- _Problem details_: Print the data below exactly, but only the lines from the one containing "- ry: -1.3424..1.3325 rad" down to the one containing "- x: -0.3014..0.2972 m", inclusive.

-- Source data follows --

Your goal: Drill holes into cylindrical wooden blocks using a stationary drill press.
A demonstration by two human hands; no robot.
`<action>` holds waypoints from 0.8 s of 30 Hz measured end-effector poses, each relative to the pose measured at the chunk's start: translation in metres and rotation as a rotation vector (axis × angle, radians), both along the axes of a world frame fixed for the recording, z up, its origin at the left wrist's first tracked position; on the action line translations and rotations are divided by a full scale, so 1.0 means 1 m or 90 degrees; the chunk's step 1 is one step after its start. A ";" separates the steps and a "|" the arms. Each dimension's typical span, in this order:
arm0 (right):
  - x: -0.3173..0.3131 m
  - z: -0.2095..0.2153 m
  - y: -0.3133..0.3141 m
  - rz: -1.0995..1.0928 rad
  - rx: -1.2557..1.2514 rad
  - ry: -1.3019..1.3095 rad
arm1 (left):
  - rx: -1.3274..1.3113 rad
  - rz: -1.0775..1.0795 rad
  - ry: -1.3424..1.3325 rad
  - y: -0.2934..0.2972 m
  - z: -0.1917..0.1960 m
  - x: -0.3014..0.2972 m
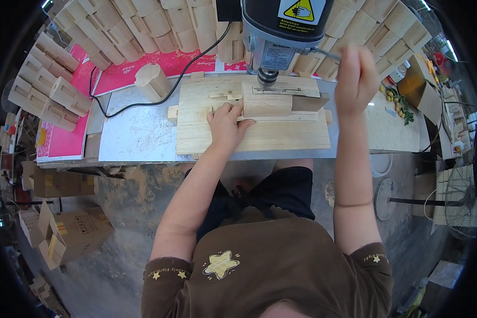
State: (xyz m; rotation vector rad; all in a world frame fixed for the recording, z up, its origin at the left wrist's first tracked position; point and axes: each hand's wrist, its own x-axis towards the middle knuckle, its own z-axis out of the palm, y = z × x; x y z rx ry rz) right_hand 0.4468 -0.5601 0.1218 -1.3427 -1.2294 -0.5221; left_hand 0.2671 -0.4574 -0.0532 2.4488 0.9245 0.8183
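Note:
A pale wooden block (267,106) lies in a wooden jig on a flat board (206,132), beneath the chuck (267,78) of a grey and black drill press (273,50). My left hand (228,124) is at the block's left end, its fingers curled against it and the thumb pressed low by the front corner. Raised on the right, my right hand (358,79) is closed around the end of the drill press's metal lever (327,54); motion blurs it a little. The chuck is just above the block's far side, and I cannot make out the bit's tip.
Stacked wooden blocks (191,26) line the bench's back, with more at the left (53,100). One block (152,82) stands alone beside a black cable (138,104). Cardboard boxes (79,233) sit on the floor left; a fan (458,201) stands right.

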 end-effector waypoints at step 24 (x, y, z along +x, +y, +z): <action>0.038 -0.126 -0.071 0.225 -0.529 0.276 | -0.195 -0.196 -0.343 -0.005 0.021 -0.072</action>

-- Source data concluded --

- _Result below_:
  - ry: -1.3424..1.3325 rad
  - y: -0.2934..0.2972 m
  - z: -0.1917..0.1960 m
  - x: -0.3014..0.2972 m

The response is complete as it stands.